[Start of section]
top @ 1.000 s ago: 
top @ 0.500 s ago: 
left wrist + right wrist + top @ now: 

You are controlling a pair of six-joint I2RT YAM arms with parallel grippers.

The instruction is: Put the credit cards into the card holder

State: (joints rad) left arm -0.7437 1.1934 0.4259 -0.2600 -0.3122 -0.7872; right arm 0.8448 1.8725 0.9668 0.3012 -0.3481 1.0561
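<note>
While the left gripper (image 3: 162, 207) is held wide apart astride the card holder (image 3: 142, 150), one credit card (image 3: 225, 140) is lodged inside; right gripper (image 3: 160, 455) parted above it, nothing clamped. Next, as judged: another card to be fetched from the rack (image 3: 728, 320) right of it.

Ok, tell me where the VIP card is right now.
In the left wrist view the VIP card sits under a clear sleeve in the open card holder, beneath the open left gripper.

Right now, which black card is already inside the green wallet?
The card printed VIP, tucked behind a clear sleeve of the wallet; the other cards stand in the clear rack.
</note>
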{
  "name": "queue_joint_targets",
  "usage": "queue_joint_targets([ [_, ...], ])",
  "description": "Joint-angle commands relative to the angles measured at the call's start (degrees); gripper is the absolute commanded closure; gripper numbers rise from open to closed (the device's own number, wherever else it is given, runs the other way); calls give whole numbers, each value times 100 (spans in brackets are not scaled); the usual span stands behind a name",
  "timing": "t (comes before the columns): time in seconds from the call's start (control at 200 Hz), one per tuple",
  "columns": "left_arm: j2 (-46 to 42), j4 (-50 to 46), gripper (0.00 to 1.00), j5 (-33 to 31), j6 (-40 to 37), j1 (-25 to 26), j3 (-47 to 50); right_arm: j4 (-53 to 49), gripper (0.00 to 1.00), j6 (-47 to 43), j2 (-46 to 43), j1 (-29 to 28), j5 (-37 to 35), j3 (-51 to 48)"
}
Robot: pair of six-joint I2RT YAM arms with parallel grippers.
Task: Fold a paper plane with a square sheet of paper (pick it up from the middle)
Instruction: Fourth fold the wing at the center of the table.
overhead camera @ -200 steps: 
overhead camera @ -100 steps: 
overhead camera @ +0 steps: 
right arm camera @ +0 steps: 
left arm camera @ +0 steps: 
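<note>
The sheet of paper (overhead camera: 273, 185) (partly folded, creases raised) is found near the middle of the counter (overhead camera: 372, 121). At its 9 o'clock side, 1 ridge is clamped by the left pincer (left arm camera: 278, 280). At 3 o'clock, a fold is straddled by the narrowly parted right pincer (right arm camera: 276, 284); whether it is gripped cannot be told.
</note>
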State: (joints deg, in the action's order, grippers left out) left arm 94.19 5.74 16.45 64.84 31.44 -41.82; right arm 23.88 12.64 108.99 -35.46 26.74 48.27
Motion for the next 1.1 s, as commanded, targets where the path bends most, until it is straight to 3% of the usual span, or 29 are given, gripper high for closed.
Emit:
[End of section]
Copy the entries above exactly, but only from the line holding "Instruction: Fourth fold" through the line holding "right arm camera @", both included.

Instruction: Fourth fold the wing at the center of the table.
overhead camera @ -200 steps: 
overhead camera @ -100 steps: 
overhead camera @ +0 steps: 
right arm camera @ +0 steps: 

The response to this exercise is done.